Profile: Ansel Adams


Artist, teacher, mentor, writer, musician, outdoorsman, preservationist, photographer. These are some words of many that describe the life and work of Ansel Adams, spanning most of the 20th century.

A native of San Francisco, Ansel spent many years travelling throughout the American west, scouring desert landscapes and lush mountain ranges for majestic shots and thrilling adventures. Co-founder of Group f/64, he was one champion of “straight photography,” breaking with the then popular “Pictorialism.” Through large format cameras and a small aperture setting, he and other photographers like him aimed to present the world “as it is,” not only demonstrating the capacity for a camera to capture the beauty of a landscape but the capacity for the earth to provide it.

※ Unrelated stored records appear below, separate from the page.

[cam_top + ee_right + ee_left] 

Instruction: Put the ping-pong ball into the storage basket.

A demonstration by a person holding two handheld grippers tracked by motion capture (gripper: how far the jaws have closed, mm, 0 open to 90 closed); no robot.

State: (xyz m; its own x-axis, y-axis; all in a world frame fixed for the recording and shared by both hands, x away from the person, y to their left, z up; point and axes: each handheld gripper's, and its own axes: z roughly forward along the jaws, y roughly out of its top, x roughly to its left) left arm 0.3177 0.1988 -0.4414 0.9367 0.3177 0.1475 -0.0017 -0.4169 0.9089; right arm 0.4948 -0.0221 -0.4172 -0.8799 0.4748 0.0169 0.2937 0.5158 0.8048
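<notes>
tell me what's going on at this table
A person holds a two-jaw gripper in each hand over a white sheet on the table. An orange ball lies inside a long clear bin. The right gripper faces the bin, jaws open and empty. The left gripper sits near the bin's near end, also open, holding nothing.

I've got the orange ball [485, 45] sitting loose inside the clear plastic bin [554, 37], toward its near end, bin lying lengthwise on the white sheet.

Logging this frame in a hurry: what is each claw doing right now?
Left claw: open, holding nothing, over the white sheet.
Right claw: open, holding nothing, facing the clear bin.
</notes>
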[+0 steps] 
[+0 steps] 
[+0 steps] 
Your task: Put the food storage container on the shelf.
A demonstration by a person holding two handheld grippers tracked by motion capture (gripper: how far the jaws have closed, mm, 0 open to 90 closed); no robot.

While Ansel Adams printed many well-known photos of western landscapes and sights along the trails of Yosemite, he taught many valuable lessons and techniques during his lifetime such as the Zone System technique and the importance of visualization when referring to the emotional-mental aspect of creating a photograph. A master of the dark room, Adams created hundreds of breath-taking prints which demonstrated his unique view of the world as well as his heightened understanding of lighting, composition, and the value of capturing everything from black to white in his shade ranges. He notably said, "The important point to remember is that the print should represent the full scale from black to white...all good prints possess one or both of the extremes of black and white, plus a wide range of middle tones..." This particular attention to the spectrum from light to dark allowed him to produce images of the highest quality and aesthetic pleasure. His experience allowed him to use photography as an art form as well as a means to promote the things he valued dearly, most notably natural preservation. After working with many people ranging from artistic to political figures, his life was one full of adventure and inspiration for many generations to come.